Ia menyoroti posisi kelas menengah yang berada di area abu-abu. Kelompok ini tidak cukup miskin untuk masuk dalam Data Tunggal Sosial dan Ekonomi Nasional sebagai penerima subsidi berbasis individu, tetapi juga tidak cukup kuat untuk menahan kenaikan harga energi. “Jika tidak diantisipasi, kebijakan ini bisa mendorong kelas menengah jatuh ke jurang kemiskinan baru,” jelasnya.
Wisnu menambahkan bahwa urgensi reformasi subsidi semakin tinggi karena ruang fiskal pemerintah terus tertekan. Anggaran subsidi energi yang mencapai ratusan triliun rupiah setiap tahun membatasi kemampuan negara untuk membiayai program pembangunan lain. “Memangkas subsidi energi adalah langkah rasional untuk menekan pengeluaran. Tetapi jangan sampai efisiensi hanya dilakukan pada sektor yang langsung menyentuh masyarakat, sementara program baru yang belum teruji tetap dibiayai longgar,” tegasnya.
Keberhasilan subsidi berbasis individu, menurut Wisnu, sangat bergantung pada kualitas data penerima manfaat. Ia menekankan perlunya sistem pendataan yang dinamis dan terintegrasi, dengan pemutakhiran berkala melalui survei lapangan, mekanisme pendaftaran mandiri, serta integrasi berbagai basis data pemerintah. “Akurasi data adalah jantung dari kesuksesan subsidi berbasis individu. Kita tidak bisa lagi hanya mengandalkan satu sumber data statis,” katanya.

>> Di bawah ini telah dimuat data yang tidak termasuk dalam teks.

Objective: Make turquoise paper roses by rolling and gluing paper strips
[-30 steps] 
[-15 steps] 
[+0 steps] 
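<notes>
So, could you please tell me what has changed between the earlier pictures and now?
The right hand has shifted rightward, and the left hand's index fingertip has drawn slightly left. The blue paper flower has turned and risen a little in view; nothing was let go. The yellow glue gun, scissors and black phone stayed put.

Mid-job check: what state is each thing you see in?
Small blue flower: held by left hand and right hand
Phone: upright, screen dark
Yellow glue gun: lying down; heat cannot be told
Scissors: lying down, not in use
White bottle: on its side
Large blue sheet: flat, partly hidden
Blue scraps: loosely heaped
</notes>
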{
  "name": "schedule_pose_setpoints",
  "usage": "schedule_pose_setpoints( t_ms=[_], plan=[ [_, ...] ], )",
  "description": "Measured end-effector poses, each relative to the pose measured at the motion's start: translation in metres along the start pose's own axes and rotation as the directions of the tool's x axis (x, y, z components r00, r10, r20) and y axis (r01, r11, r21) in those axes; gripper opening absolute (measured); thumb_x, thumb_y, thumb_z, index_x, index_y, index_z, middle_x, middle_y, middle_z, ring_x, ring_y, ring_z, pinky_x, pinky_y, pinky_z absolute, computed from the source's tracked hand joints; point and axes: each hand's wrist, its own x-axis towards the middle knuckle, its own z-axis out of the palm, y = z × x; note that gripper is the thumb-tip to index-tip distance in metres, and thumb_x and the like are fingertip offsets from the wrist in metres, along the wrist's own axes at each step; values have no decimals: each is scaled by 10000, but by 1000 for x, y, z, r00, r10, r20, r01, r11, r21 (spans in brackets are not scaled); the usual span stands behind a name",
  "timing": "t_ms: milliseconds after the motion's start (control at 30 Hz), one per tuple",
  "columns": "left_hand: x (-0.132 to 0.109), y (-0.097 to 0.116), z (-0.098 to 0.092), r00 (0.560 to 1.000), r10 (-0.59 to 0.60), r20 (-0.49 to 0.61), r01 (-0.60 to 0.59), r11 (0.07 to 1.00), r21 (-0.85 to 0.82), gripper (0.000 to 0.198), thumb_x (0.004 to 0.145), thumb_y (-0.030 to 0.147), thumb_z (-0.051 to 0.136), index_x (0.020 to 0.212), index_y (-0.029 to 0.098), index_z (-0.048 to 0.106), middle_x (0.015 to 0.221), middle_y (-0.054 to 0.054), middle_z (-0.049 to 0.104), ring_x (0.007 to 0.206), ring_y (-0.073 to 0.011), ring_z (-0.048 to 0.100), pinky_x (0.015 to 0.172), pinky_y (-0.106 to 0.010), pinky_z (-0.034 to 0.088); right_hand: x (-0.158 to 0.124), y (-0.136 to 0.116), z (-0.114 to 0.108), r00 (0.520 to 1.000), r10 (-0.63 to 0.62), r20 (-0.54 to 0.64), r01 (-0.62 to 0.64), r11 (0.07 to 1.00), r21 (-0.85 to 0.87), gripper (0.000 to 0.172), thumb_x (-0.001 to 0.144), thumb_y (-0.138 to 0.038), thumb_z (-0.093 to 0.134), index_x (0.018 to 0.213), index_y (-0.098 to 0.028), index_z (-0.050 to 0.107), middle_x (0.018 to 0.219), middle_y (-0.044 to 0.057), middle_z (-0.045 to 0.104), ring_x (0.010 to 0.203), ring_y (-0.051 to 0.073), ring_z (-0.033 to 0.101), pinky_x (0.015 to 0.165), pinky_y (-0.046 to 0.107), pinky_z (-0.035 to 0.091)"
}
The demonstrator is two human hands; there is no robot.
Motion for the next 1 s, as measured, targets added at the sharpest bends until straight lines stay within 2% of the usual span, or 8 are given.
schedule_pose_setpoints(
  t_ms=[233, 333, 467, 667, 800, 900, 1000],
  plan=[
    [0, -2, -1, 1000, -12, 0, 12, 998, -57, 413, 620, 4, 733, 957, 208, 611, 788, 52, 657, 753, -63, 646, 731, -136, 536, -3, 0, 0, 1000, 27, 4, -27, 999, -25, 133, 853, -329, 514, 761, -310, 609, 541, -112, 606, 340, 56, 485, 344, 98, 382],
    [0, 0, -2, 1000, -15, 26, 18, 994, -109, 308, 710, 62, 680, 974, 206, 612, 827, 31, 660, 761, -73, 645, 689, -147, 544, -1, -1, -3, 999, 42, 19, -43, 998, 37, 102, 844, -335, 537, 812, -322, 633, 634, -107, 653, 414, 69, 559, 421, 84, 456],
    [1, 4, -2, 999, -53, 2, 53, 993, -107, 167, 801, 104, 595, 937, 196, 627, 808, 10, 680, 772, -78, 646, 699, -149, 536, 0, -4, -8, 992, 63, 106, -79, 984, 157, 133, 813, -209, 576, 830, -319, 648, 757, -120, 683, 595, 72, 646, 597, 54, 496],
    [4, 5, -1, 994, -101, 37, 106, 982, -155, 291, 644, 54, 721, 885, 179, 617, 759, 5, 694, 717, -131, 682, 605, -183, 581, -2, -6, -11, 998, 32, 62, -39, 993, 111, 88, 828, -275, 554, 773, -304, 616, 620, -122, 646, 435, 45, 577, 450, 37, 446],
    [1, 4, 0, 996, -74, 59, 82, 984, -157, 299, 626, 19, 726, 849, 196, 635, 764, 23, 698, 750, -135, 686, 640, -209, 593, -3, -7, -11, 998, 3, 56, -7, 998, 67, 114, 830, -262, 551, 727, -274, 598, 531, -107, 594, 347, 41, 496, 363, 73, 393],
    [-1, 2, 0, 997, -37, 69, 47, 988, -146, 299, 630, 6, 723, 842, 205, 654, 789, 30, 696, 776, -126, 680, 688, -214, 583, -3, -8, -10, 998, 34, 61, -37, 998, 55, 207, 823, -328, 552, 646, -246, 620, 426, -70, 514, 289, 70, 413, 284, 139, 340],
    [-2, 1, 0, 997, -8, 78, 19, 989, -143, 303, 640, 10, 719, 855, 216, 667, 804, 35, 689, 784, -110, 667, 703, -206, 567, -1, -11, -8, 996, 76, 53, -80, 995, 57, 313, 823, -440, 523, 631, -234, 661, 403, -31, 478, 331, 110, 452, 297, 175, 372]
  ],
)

Selain Data Tunggal Sosial dan Ekonomi Nasional, pemerintah perlu melakukan validasi silang dengan data perpajakan, konsumsi listrik, hingga perilaku konsumsi energi dari platform digital seperti MyPertamina dan PLN Mobile. Dengan cara itu, subsidi dapat benar-benar tepat sasaran.